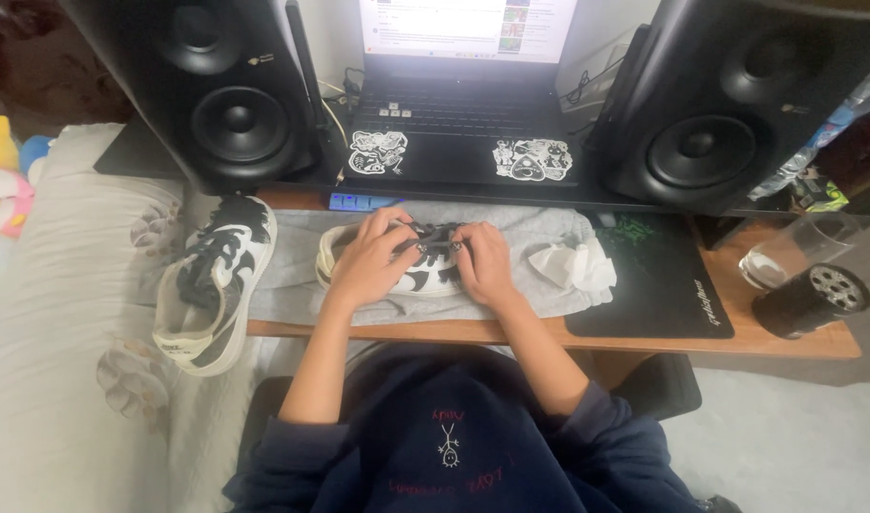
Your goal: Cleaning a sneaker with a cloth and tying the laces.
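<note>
Both hands, left (370,261) & right (482,264), fingers pinching the laces of the shoe (406,271) on a grey cloth (549,237), desk centre. Looks light, soft upper; best gripped by sole sides.

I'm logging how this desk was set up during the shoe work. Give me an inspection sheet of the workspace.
Surface: wooden desk, partly covered by a grey cloth and a black mouse mat.
Job's things: black-and-white sneaker on the cloth; second sneaker at the desk's left edge, partly overhanging.
Clutter: crumpled tissue, drinking glass, black cylinder lying on its side.
Hands: left hand and right hand both on the sneaker at its laces.
Cables: some behind the laptop, between it and each speaker.
Surroundings: two black speakers, pale bedding at left.
</note>
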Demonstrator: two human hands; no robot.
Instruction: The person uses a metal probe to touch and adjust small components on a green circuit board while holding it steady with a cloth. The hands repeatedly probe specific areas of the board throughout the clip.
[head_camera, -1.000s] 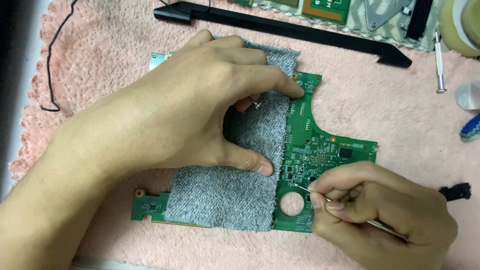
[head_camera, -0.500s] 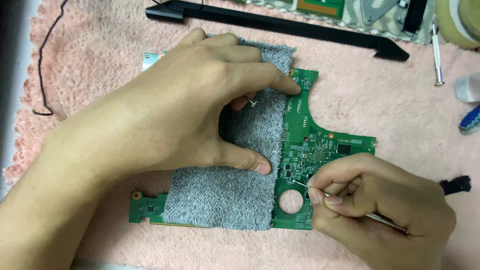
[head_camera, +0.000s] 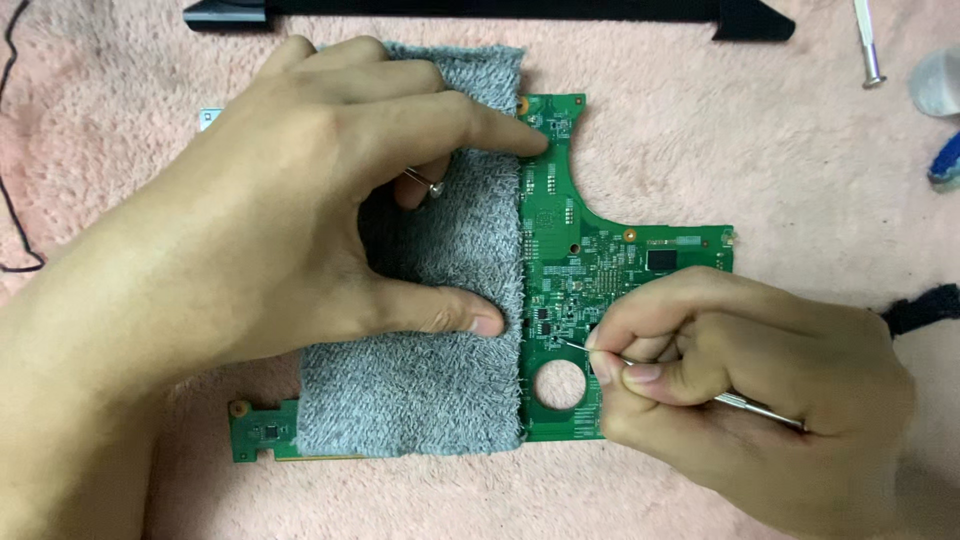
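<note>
A green circuit board (head_camera: 610, 270) lies flat on a pink fluffy mat (head_camera: 780, 160) covering the worktop. A grey towel piece (head_camera: 440, 390) hides the board's left half; only a small corner pokes out at the lower left. The left hand (head_camera: 300, 210) presses down on the towel, fingers spread, index fingertip reaching the board's upper edge and thumb lying just beside the towel's right border. What sits under the palm cannot be seen. The right hand (head_camera: 740, 390) is closed in a pinch around a thin metal tool (head_camera: 700, 392); its fine tip touches the board just above the round hole, while most of the shaft is buried in the fist. At the top edge a black plastic strip (head_camera: 500, 12) is cut off, and a screwdriver (head_camera: 868, 45), a white object and a blue one are only partly in view at the right.
</note>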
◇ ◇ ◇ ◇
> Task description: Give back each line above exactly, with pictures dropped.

> Worked solution:
Your goal: Cleaning a sneaker with a cloth and tying the laces.
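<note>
Both hands, left (370,261) & right (482,264), fingers pinching the laces of the shoe (406,271) on a grey cloth (549,237), desk centre. Looks light, soft upper; best gripped by sole sides.

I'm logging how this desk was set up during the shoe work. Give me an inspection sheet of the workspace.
Surface: wooden desk, partly covered by a grey cloth and a black mouse mat.
Job's things: black-and-white sneaker on the cloth; second sneaker at the desk's left edge, partly overhanging.
Clutter: crumpled tissue, drinking glass, black cylinder lying on its side.
Hands: left hand and right hand both on the sneaker at its laces.
Cables: some behind the laptop, between it and each speaker.
Surroundings: two black speakers, pale bedding at left.
</note>
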Demonstrator: two human hands; no robot.
Instruction: The person uses a metal probe to touch and adjust small components on a green circuit board while holding it steady with a cloth. The hands repeatedly probe specific areas of the board throughout the clip.
[head_camera, -1.000s] 
[head_camera, -0.500s] 
[head_camera, +0.000s] 
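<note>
A green circuit board (head_camera: 610, 270) lies flat on a pink fluffy mat (head_camera: 780, 160) covering the worktop. A grey towel piece (head_camera: 440, 390) hides the board's left half; only a small corner pokes out at the lower left. The left hand (head_camera: 300, 210) presses down on the towel, fingers spread, index fingertip reaching the board's upper edge and thumb lying just beside the towel's right border. What sits under the palm cannot be seen. The right hand (head_camera: 740, 390) is closed in a pinch around a thin metal tool (head_camera: 700, 392); its fine tip touches the board just above the round hole, while most of the shaft is buried in the fist. At the top edge a black plastic strip (head_camera: 500, 12) is cut off, and a screwdriver (head_camera: 868, 45), a white object and a blue one are only partly in view at the right.
</note>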

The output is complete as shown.